HighlyRedundantStorage

A storage system is really good, if an attacker or a natural disaster needs almost total destruction of the infrastructure to make stored data unavailable. If we can program a really good storage system. we should not settle with just a "good" one.

This maidsafe-dht thing looks cool. There is also an "OceanStore" - I know even less about
Network filesystem based on DHT, bloom.filter, and erasure coding.

10+ Mbyte files: slice up the file into a square (eg 12x12) or cube (eg. 8x8x8) of blocks, and apply double / triple-interleaved reed solomon erasure coding. If the nodes come and go, data healing-daemon will be busy.
small files: splitting to many blocks would result in inconveniently small slices and slow access. So instead, find similar sized other files with similar expire dates and apply tripple-interleaved reed-solomon coding on the cube of these. The redundancy-blocks only need to be accessed when some nodes are unavailable.

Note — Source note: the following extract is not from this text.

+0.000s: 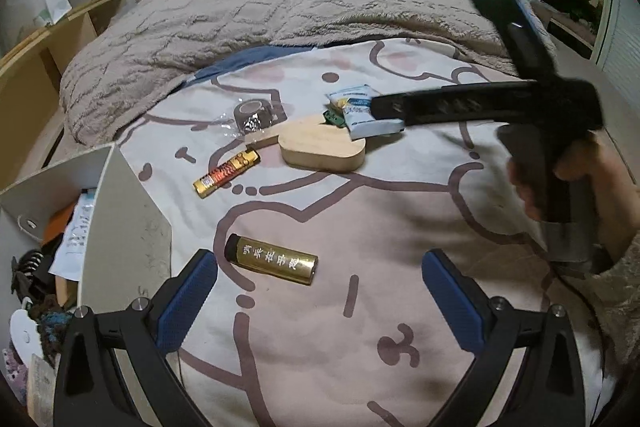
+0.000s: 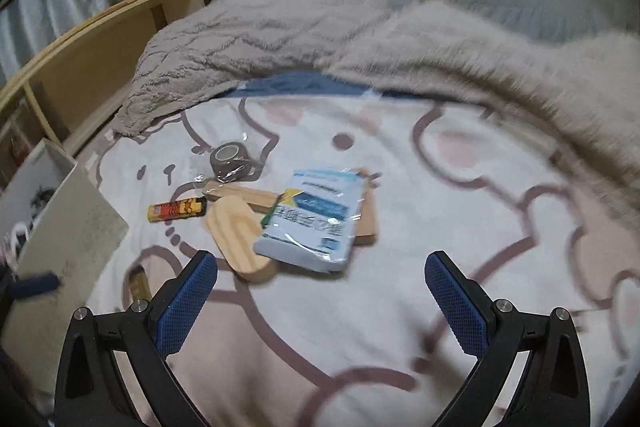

2 kinds of completely different usage of storage:

stream to disk without indexing, like TransactionLog (spinning magnetic disks still outperform SSD for this type of storage)
- binary search can be used to find records, but that takes much more time than with (B-tree or hash) indexing
- index can be built later efficiently (in-memory, than streamed to disk).
  - indexing can be berkeley-DB, or postgresql/mysql or even filesystem based (usually with 4-10 deep directory structure, see squid cache)
- but often these data are just neglected after some time. Needed rarely (but than badly): after a HW-crash
indexing: like DHT, or any solution that needs to find records extremely quickly
- SSD now outperforms spinning disks ( transaction / second / cost considering the total cost of ownership during the life/wear time)
- example: Virtual datacenters in elliptics network storage

We use a simple interface and trivial SQL implementation to roll a reasonable EpointSystem solution quickly, and operate it in the beginning. But finally we should migrate to a really good solution. For money, and other information as well. Also required for censorship resistant networking anyway.

Below we assume that a revisioned vault stores a set of EpointSystem tokens in a DHT.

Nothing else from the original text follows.